Setting: Central Hospital of Akershus, Nordbyhagen, Norway.

Subjects: 74 consecutive patients due to undergo elective cholecystecomy between October 1990 and June 1991.

Interventions: Two patients were excluded from randomisation, and two were withdrawn after randomisation. The remaining 70 were randomly allocated to open or laparoscopic cholecystectomy (n = 35 in each group).

Main outcome measures: Duration of operation and postoperative stay in hospital, amount of postoperative pain, incidence of complications, and duration of convalescence and sick leave.

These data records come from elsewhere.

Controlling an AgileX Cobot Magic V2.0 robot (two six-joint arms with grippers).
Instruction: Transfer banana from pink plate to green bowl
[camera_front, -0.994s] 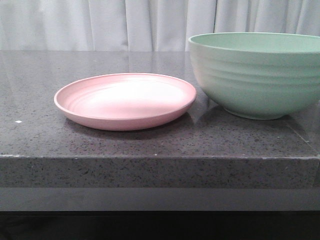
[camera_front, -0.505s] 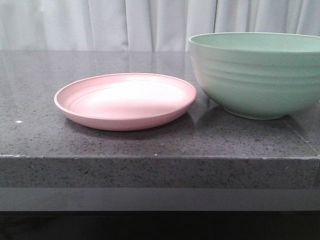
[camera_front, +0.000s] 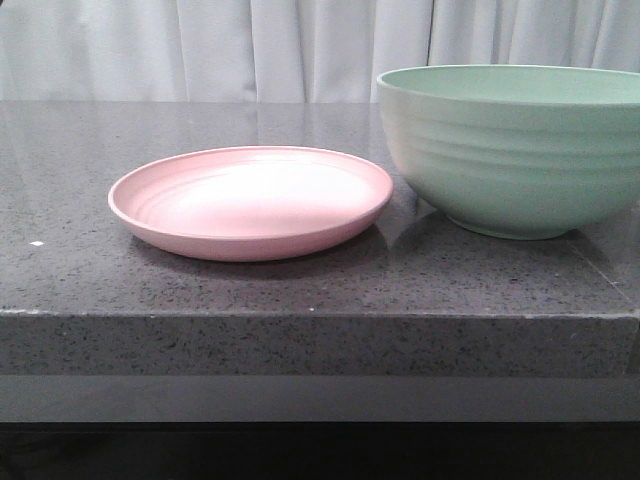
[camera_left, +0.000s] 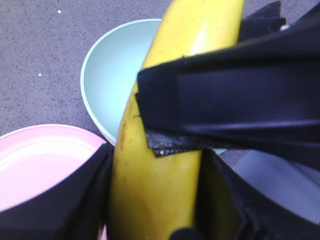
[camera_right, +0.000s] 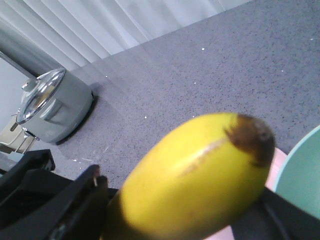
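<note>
The left tool (camera_left: 156, 202) is clamped on the banana (camera_left: 167, 150), held high over the counter (camera_front: 300, 290) between the pink plate (camera_left: 40, 160) and the green bowl (camera_left: 107, 75) below, probably for a drop. The banana also fills the right tool (camera_right: 180, 220) camera's view; its grip cannot be told.

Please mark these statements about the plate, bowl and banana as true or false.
1. The round pale-pink plate has nothing on it. True.
2. The plump yellow banana lies inside the deep mint-green ridged bowl. False: it is held between the jaws of the left gripper, off the table.
3. In the front view, the bowl stands to the right of the plate. True.
4. The plate is taller than the bowl. False: the bowl is much taller.
</note>
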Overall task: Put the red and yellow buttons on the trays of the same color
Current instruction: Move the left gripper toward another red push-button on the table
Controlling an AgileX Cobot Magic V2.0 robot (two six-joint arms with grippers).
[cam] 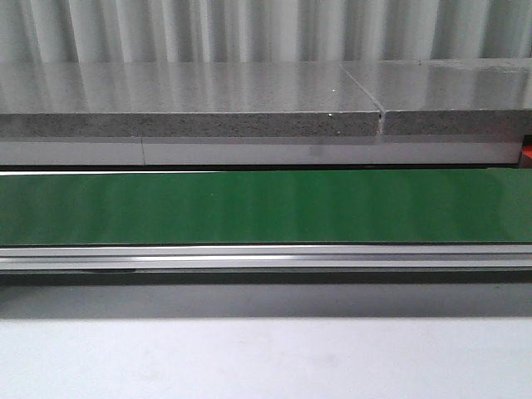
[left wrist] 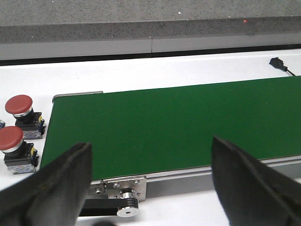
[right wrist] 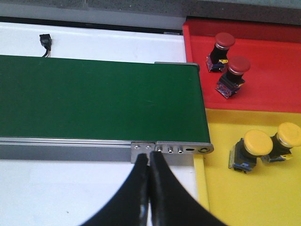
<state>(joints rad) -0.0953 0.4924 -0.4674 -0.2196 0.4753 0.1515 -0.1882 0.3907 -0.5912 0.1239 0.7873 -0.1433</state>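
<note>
Sitting beside the green belt (left wrist: 164, 127) on the white worktop (left wrist: 188, 70) are two red buttons (left wrist: 19, 106). Left hand (left wrist: 150, 188) spread wide, right hand (right wrist: 148, 188) pinched together on nothing. Red tray (right wrist: 273, 80) has two red ones, yellow tray (right wrist: 249, 197) two yellow buttons (right wrist: 256, 143).

Front camera: low, close, facing forward across the green conveyor belt (cam: 266, 208). Left wrist camera looks down over the belt's one end; right wrist camera over the other. All share the belt.
</note>
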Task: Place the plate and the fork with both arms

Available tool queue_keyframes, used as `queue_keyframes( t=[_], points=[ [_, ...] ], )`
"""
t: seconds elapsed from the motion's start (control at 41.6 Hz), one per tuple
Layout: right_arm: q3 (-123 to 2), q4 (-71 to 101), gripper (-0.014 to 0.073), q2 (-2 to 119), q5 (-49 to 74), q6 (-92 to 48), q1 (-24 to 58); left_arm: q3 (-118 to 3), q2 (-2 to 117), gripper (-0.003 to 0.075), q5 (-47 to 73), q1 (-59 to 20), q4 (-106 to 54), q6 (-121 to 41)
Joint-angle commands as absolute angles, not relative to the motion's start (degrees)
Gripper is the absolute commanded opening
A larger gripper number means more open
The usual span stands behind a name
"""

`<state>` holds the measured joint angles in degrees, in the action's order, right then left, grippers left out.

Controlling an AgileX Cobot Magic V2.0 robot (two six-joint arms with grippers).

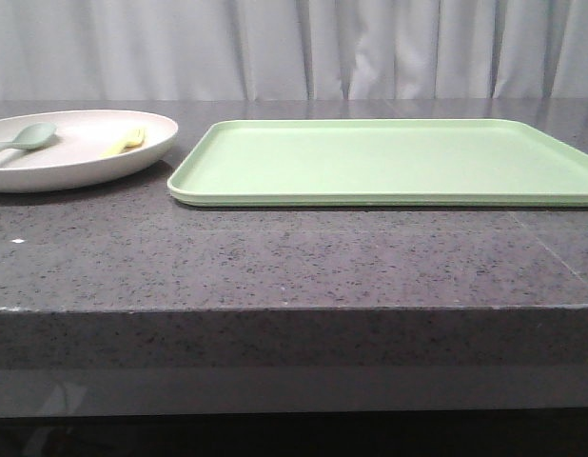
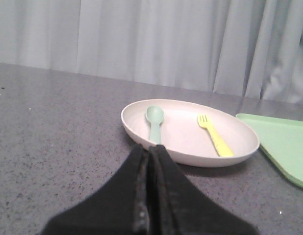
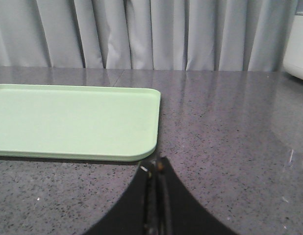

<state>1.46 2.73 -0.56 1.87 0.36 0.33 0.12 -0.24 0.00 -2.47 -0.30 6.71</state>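
Observation:
The cream plate (image 1: 75, 167) sits on the dark stone counter at the far left; it also shows in the left wrist view (image 2: 190, 155). In it lies the yellow fork (image 1: 126, 142), also in the left wrist view (image 2: 215, 137), beside a pale grey-green spoon (image 1: 26, 138), also in the left wrist view (image 2: 155, 122). My left gripper (image 2: 150, 149) is shut and empty, just short of the plate's near rim. My right gripper (image 3: 155, 166) is shut and empty, near the light-green tray's (image 3: 73, 120) corner. Neither gripper shows in the front view.
The light-green tray (image 1: 389, 162) lies flat on the counter right of the plate, empty. The counter's front edge (image 1: 294, 309) runs across the front view. Grey curtains hang behind. A white object (image 3: 296, 49) stands at the edge of the right wrist view.

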Motion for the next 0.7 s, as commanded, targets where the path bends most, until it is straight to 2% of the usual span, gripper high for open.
queue_keyframes(
  t=[0.0,0.12,0.336,0.673],
  points=[
    [1.1,2.0,-0.0068,-1.6,-4.1,0.0,0.0,0.4,-1.5,-0.002,-7.8,-2.8,-0.7,7.1],
    [-2.3,2.0,-0.0068,-1.6,-2.7,0.0,0.0,-3.4,-1.5,-0.002,-7.4,-2.8,-0.7,7.1],
    [-17.5,2.0,-0.0068,0.5,9.3,0.0,0.0,-19.1,0.8,-0.002,4.0,-2.8,2.2,7.1],
    [-38.9,2.0,-0.0068,16.7,27.4,0.0,0.0,-43.8,15.8,-0.002,26.1,-2.8,4.6,7.1]
  ],
)
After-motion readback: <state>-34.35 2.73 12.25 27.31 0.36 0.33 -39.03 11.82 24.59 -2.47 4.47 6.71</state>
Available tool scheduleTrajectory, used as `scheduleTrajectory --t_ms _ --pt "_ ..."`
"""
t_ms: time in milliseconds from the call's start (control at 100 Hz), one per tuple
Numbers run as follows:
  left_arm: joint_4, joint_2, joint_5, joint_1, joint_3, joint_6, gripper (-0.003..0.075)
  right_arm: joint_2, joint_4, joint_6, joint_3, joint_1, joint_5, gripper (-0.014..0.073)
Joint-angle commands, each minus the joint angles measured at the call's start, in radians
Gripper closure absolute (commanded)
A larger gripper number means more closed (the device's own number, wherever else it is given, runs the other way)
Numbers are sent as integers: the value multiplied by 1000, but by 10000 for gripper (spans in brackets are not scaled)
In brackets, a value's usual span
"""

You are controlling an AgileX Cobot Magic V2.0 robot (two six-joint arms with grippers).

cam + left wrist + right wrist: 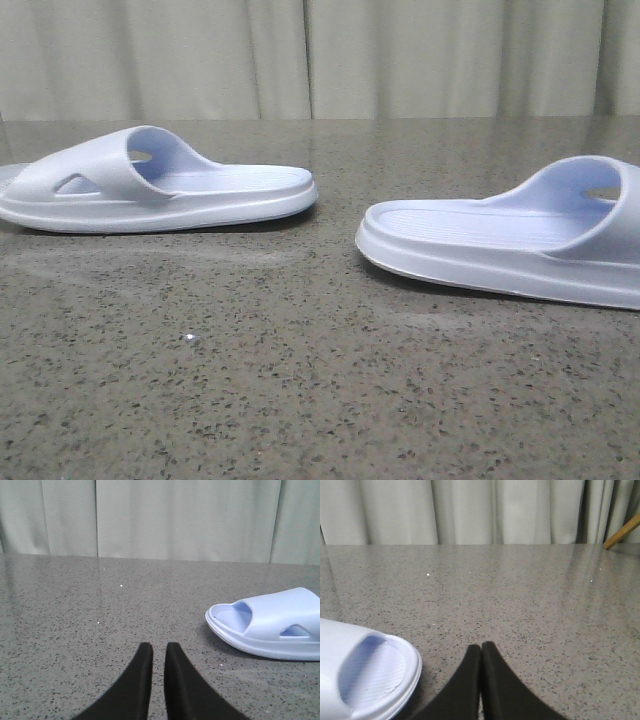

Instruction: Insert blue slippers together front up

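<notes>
Two pale lavender-blue slippers lie soles down on the speckled grey table, well apart. In the front view the left slipper lies at the left, and the right slipper lies at the right, partly cut off; their heel ends face each other. Neither gripper shows in the front view. In the left wrist view my left gripper is empty, its jaws nearly together with a narrow gap, and a slipper lies apart from it. In the right wrist view my right gripper is shut and empty, beside a slipper.
A pale curtain hangs behind the table's far edge. A wooden stick shows at the far edge in the right wrist view. Bare tabletop lies between the two slippers and in front of them.
</notes>
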Motion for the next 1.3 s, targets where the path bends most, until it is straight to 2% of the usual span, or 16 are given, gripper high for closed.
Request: scheduleTrajectory --t_ms 0,760,1010,1130,1290 --pt "0 8 -82 2 9 -6 705 -20 -9 -1 20 -3 -80 672" --pt "0 8 -82 2 9 -6 705 -20 -9 -1 20 -3 -80 672" --pt "0 8 -86 2 9 -6 705 -20 -9 -1 20 -3 -145 672" --pt "-70 8 -93 2 9 -6 704 -20 11 0 20 -3 -220 672" --pt "-268 8 -98 2 9 -6 705 -20 180 0 20 -3 -236 672"
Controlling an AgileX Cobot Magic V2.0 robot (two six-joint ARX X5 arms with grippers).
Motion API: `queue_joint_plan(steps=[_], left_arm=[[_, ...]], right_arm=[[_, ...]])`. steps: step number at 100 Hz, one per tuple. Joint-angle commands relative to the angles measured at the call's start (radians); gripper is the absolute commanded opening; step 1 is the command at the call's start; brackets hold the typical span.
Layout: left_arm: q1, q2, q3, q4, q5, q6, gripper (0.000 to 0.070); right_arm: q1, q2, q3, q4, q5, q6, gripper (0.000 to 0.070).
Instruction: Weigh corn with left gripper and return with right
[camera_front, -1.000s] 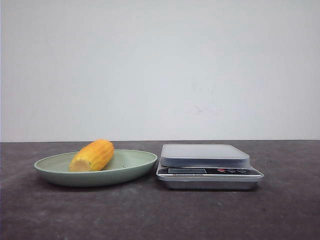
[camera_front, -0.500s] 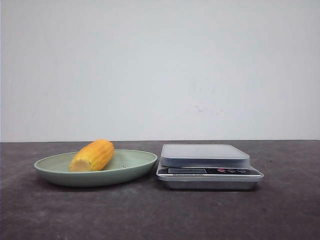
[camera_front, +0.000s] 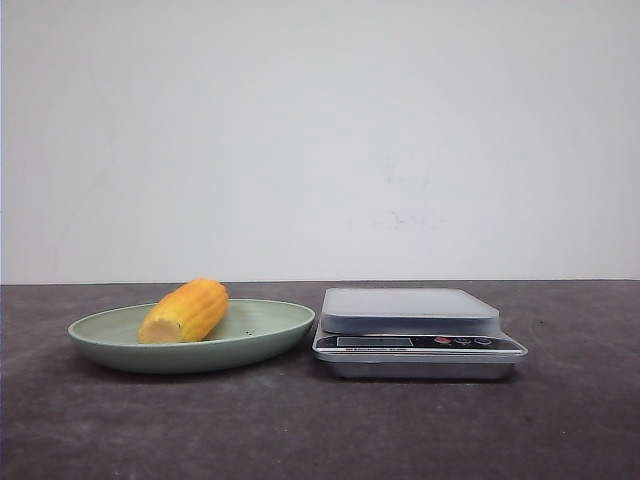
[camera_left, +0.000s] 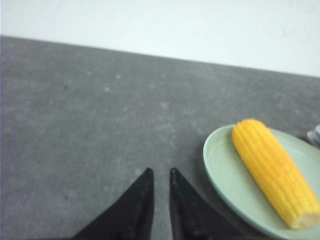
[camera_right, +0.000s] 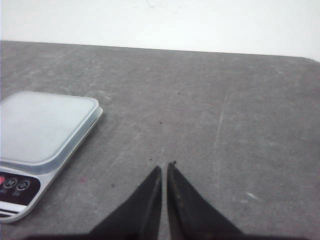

Results: Laparoscopic cholecystectomy took twice as long as open (median [range] 100 [52-180] minutes compared with 50 [15-115], p < 0.01), but patients stayed in hospital half the time (2 [1-9] days compared with 4 [2-22], p < 0.01); required less opiate analgesia (4 [0-20] doses compared with 6 [0-13], p = 0.02; took less sick leave (11 [4-267] days (n = 18) compared with 34 [20-48] (n = 22), p < 0.01); and spent less time in convalescence (8 [3-40] days (n = 17) compared with 49 [10-247] (n = 12), p < 0.01). There were six complications in the laparoscopy group and seven in the open cholecystectomy group.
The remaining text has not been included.